WHAT YOU WILL DO: Repeat exactly the lines of the records below, starting at the line containing "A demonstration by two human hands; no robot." and ending at the line containing "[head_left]". Leave the pictures out.

DATA IN THIS EXERCISE Block Start

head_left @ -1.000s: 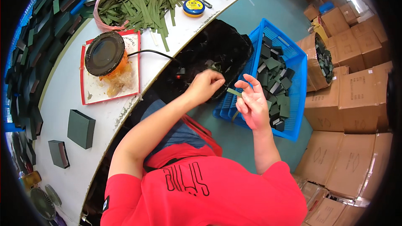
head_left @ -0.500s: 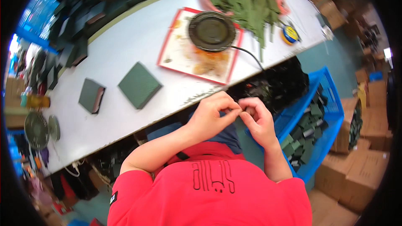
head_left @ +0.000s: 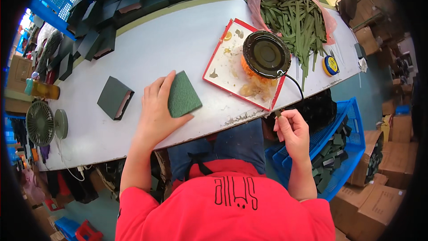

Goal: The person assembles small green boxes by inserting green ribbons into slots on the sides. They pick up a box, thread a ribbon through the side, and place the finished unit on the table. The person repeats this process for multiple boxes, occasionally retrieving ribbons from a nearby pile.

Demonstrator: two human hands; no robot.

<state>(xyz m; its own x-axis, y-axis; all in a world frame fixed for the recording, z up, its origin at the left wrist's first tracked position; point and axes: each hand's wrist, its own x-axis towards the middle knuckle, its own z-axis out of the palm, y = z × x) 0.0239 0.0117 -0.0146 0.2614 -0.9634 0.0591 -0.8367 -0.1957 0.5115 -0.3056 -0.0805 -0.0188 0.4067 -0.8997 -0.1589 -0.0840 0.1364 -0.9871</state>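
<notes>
My left hand reaches around a flat dark green box on the white table. Its fingers lie along the box's left side and the thumb along the near edge. Just off the table's front edge, my right hand is closed in a pinch. A short olive strip pokes out between its thumb and forefinger; the rest of it is hidden. A second green box, with a pale inner side showing, stands to the left of my left hand.
A round black pot with a cord sits on a stained red-edged board. Behind it a pink bag spills olive strips. Also about: a yellow-blue round tin, stacked boxes, a fan, a blue crate.
My hands were together, pinching something small in front of me. They have parted: the left has moved onto the green box, the right stays pinched near the table edge. The view has shifted.
</notes>
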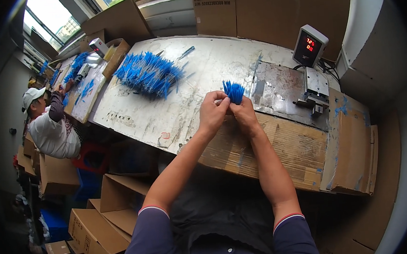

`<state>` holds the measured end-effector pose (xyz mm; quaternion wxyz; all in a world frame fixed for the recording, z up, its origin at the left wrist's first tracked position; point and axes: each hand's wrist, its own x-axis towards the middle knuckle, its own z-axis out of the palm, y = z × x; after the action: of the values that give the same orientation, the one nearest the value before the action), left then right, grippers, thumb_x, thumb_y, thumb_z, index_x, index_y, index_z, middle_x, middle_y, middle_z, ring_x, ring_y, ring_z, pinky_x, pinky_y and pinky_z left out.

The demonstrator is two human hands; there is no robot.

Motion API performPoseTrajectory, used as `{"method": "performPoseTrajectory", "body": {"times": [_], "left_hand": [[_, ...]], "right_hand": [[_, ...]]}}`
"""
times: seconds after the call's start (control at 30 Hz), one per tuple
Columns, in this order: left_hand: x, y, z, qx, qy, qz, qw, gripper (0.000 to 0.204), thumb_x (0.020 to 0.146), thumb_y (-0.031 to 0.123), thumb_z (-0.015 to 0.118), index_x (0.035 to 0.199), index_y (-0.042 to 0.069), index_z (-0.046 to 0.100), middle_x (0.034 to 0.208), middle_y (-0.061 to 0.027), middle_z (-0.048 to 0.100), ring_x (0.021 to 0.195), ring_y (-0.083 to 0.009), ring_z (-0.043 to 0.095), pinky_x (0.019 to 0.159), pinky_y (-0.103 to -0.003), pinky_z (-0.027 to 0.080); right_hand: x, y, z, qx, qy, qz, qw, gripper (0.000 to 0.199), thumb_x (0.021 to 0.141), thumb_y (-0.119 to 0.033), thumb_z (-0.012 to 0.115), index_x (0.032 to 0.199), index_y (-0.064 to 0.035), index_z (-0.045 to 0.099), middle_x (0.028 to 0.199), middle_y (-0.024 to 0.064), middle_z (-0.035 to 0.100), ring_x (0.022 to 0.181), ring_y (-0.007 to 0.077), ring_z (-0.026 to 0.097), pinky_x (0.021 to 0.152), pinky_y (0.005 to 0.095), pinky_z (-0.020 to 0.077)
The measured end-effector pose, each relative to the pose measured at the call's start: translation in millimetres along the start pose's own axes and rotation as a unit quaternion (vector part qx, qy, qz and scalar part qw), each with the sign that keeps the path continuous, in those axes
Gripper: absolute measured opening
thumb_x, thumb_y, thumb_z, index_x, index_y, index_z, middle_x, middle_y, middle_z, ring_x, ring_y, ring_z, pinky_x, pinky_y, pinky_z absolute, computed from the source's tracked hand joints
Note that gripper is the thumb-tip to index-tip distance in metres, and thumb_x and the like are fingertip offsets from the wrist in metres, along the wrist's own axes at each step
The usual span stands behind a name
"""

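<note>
Both my hands meet over the front part of the workbench (135, 108), around a small bundle of thin blue strands (234, 90) with their tips pointing up. My right hand (244, 115) is wrapped round its lower part. The fingers of my left hand (213, 110) are curled, thumb and forefinger pinching at the bundle's left edge. Whether a single strand sits in that pinch is too small to tell. Farther left on the bench lies a large pile of similar strands (149, 75), blue with pale lengths showing.
A blue-handled tool (185, 53) lies behind the pile. On the right are a metal plate (279, 85), a clamp-like device (315, 89) and a box with a red digital display (310, 45). Cardboard (272, 145) covers the front edge. At left, a co-worker (55, 126) works beside open cartons (94, 231).
</note>
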<state>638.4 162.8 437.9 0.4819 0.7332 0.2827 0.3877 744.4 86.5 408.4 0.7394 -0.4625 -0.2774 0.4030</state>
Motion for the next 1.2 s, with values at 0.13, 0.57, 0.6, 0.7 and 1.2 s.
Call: {"method": "performPoseTrajectory", "body": {"times": [0.13,0.57,0.6,0.7,1.2], "left_hand": [[1.2,8.2,8.8,-0.134,-0.023,-0.137,0.981,0.012,0.095,0.012,0.069,0.102,0.003,0.068,0.089,0.0,0.067,0.08,-0.0084,0.063,0.073,-0.025,0.053],[67.5,-42.1,-81.4,0.277,0.2,-0.085,0.936,0.035,0.093,0.035,0.069,0.104,0.003,0.069,0.101,-0.0129,0.073,0.098,-0.0266,0.069,0.089,-0.038,0.051],[76.0,-48.3,-92.3,0.279,0.2,-0.085,0.936,0.035,0.093,0.035,0.069,0.104,0.003,0.069,0.101,-0.0129,0.073,0.098,-0.0266,0.069,0.089,-0.038,0.051],[91.3,-50.6,-100.5,0.358,0.229,-0.155,0.892,0.051,0.09,0.049,0.068,0.109,0.002,0.07,0.108,-0.0148,0.074,0.104,-0.0308,0.069,0.093,-0.041,0.051],[119.6,-65.0,-87.5,0.418,0.108,-0.254,0.865,0.03,0.089,0.023,0.059,0.098,0.0,0.075,0.105,-0.0228,0.074,0.101,-0.0359,0.071,0.087,-0.042,0.055]], "right_hand": [[-7.2,-13.8,1.6,0.074,0.012,0.022,0.997,0.022,0.087,0.0,0.059,0.108,0.0001,0.068,0.099,0.0032,0.069,0.084,0.0131,0.067,0.076,0.0296,0.0554],[-5.7,-29.7,6.9,0.191,0.032,0.051,0.98,0.024,0.088,-0.005,0.068,0.11,0.0037,0.066,0.084,0.0077,0.068,0.069,0.0178,0.066,0.065,0.0342,0.0581],[-4.8,-27.3,8.1,0.193,0.032,0.051,0.979,0.024,0.088,-0.005,0.068,0.11,0.0037,0.066,0.084,0.0077,0.068,0.069,0.0178,0.066,0.065,0.0342,0.0581],[-4.4,-21.3,7.9,0.173,0.039,0.067,0.982,0.024,0.09,-0.008,0.071,0.109,0.0036,0.066,0.084,0.008,0.068,0.068,0.0181,0.067,0.062,0.0341,0.0583],[-4.9,-22.0,1.7,0.15,0.058,0.066,0.985,0.025,0.092,-0.01,0.07,0.112,0.0051,0.066,0.082,0.0071,0.069,0.067,0.0161,0.066,0.061,0.0318,0.0572]]}}
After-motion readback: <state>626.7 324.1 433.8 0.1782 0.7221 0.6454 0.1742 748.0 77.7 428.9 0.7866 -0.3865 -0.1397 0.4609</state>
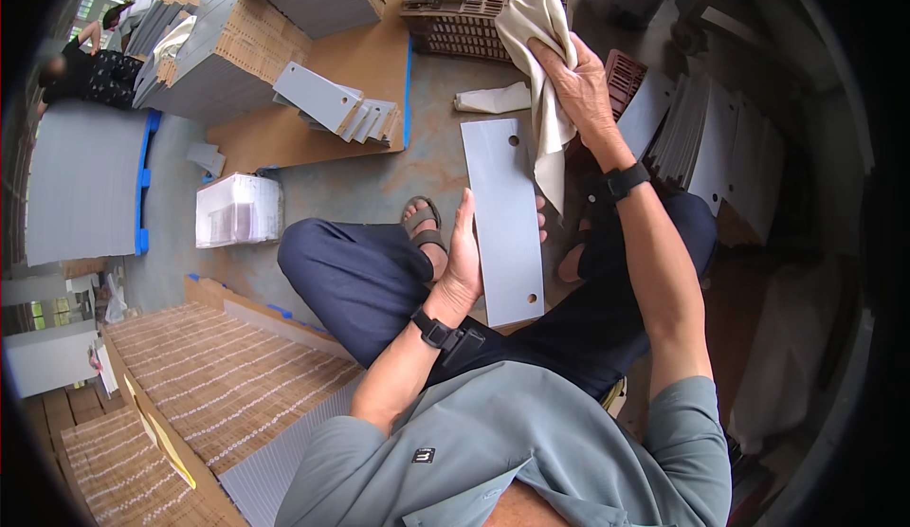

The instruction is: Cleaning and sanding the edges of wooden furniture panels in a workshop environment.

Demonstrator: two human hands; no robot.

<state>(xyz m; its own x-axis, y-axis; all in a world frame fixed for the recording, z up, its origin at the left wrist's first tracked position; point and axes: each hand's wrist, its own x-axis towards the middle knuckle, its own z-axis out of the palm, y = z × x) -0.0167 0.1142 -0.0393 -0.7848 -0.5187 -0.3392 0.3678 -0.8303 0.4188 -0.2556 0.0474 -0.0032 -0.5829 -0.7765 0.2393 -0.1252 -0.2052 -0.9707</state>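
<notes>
A long grey panel (505,219) with a round hole near each end stands between my knees. My left hand (464,257) is wrapped around it from the left, with fingertips showing past its right edge. Up and to the right of the panel, my right hand (580,91) grips a cream cloth (536,44), which hangs down beside the panel's upper right edge. I cannot tell whether the cloth touches the panel. Another folded pale cloth (493,99) lies on the floor just beyond the panel's top.
A brown plastic crate (483,6) holding grey pieces stands ahead. Similar panels (706,138) lean in a row at right. At left are stacked panels (256,44), a few loose panels (332,105), a white box (239,210) and a woven mat (227,366). Another person (90,72) is far left.
</notes>
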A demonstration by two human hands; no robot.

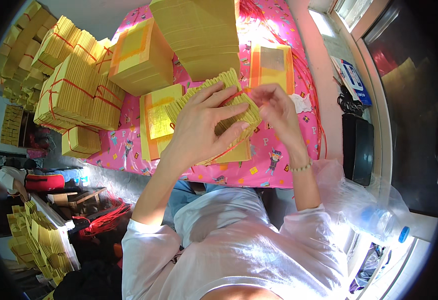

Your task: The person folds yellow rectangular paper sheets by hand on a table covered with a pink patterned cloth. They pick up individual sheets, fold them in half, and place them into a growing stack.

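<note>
left hand (199,125) splayed, right hand (277,111) pinching

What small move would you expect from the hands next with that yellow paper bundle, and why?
Probably the right hand pulls the red string tight across the yellow paper bundle. The left hand lies flat on top and presses the fanned sheets down, while the right hand pinches at the bundle's edge where the string crosses. The tied bundles stacked to the left carry the same red string.
</note>
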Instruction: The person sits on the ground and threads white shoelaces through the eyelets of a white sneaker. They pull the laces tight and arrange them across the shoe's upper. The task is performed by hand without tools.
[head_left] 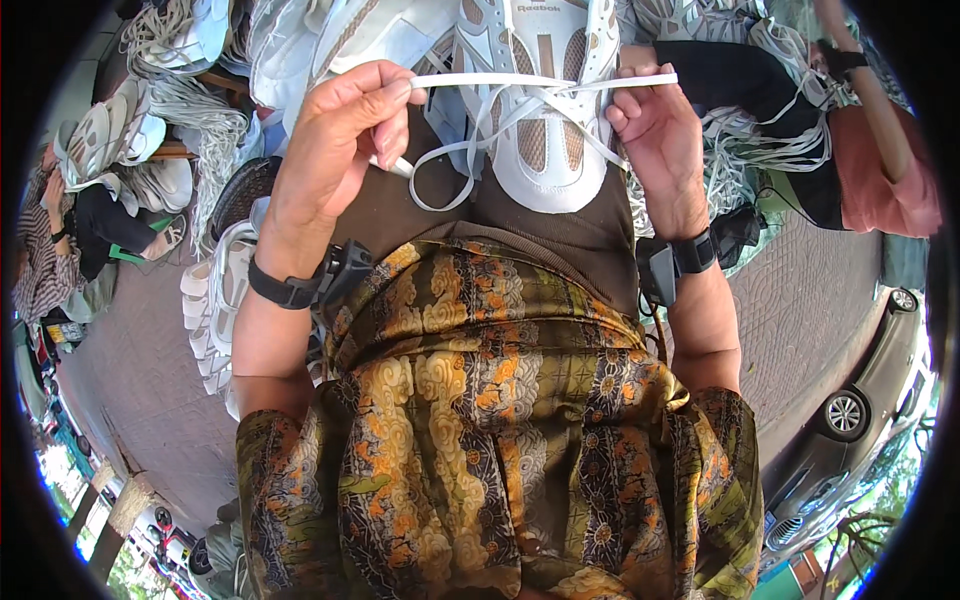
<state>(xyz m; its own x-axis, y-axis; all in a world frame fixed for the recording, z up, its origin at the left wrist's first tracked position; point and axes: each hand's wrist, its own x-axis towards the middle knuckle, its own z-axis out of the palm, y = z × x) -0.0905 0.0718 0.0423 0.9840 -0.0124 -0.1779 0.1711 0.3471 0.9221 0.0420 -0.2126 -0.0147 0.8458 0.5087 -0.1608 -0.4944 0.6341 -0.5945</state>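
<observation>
In the upper middle of the frame, a white shoe (548,188) sat on the dark brown lap (400,215), its toe pointing down the picture. The left hand (345,125) pinched a flat white lace (480,79) between thumb and finger, and the right hand (665,140) pinched it too, so it ran almost straight across above the front of the shoe. More of the lace hung in a loose loop to the left of the toe, and some of it made a messy cross on top of the shoe. That loop could have caught on a finger or pulled into a knot, because it was slack and lay so near the other strands. The lace could also have got a twist in it, since it was flat and thin. If one hand had tugged harder than the other, one side might have ended up too short. Neither hand was holding the shoe's toe, so a big pull could have tipped the shoe or slid it along the lap. Over at the upper right, a heap of white laces (750,145) lay close to the right hand, and a loose end might have got mixed up there.
</observation>
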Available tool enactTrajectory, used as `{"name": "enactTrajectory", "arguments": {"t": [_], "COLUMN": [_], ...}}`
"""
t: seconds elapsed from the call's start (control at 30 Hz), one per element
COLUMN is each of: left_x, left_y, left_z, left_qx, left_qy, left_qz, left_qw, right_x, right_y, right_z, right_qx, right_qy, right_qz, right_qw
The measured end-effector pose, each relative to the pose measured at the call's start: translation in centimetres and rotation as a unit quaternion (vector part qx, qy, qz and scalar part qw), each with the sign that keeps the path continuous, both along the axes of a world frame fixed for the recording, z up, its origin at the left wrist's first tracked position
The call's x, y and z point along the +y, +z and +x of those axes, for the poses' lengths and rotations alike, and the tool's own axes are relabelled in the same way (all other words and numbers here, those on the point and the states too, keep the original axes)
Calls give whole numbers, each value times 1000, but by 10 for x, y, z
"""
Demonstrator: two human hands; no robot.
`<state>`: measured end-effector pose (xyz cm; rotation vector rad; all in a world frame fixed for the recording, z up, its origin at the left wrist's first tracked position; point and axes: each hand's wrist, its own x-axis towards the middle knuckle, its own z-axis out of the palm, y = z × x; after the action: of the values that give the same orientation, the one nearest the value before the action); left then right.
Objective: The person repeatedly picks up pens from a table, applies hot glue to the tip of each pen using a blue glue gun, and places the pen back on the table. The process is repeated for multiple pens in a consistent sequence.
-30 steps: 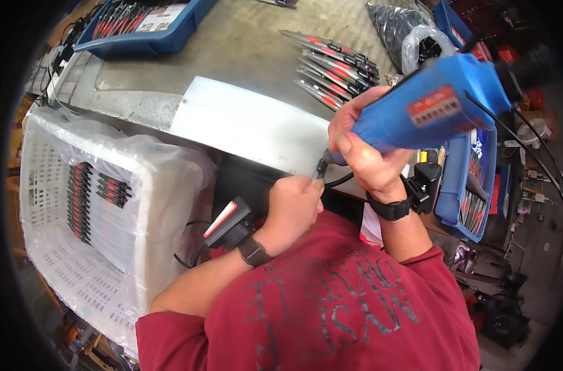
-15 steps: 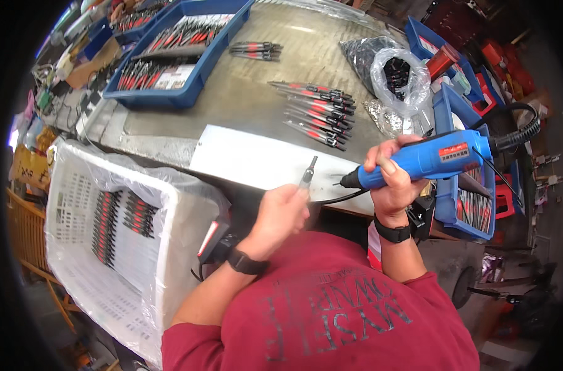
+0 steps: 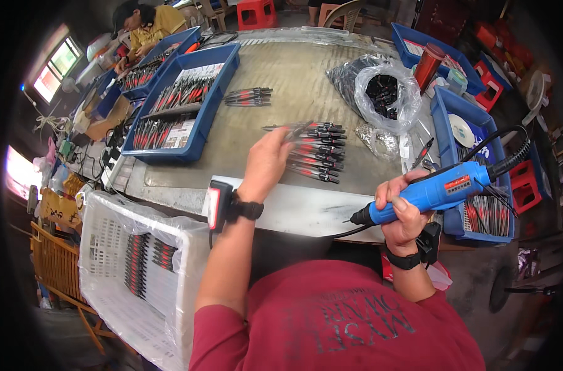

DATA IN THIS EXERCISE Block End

EXERCISE OUTPUT:
A demonstration by two human hands; no robot.


Your task: The person folds yellow rectangular paper sheets by hand on a table covered with a pink patterned cloth. They pick up individual sheets, fold them in half, and place them into a growing stack.

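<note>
left hand (199,125) splayed, right hand (277,111) pinching

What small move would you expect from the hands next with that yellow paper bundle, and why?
Probably the right hand pulls the red string tight across the yellow paper bundle. The left hand lies flat on top and presses the fanned sheets down, while the right hand pinches at the bundle's edge where the string crosses. The tied bundles stacked to the left carry the same red string.
</note>
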Instruction: The person sits on the ground and threads white shoelaces through the eyelets of a white sneaker. They pull the laces tight and arrange them across the shoe's upper. The task is performed by hand without tools.
[head_left] 

The answer to this exercise is complete.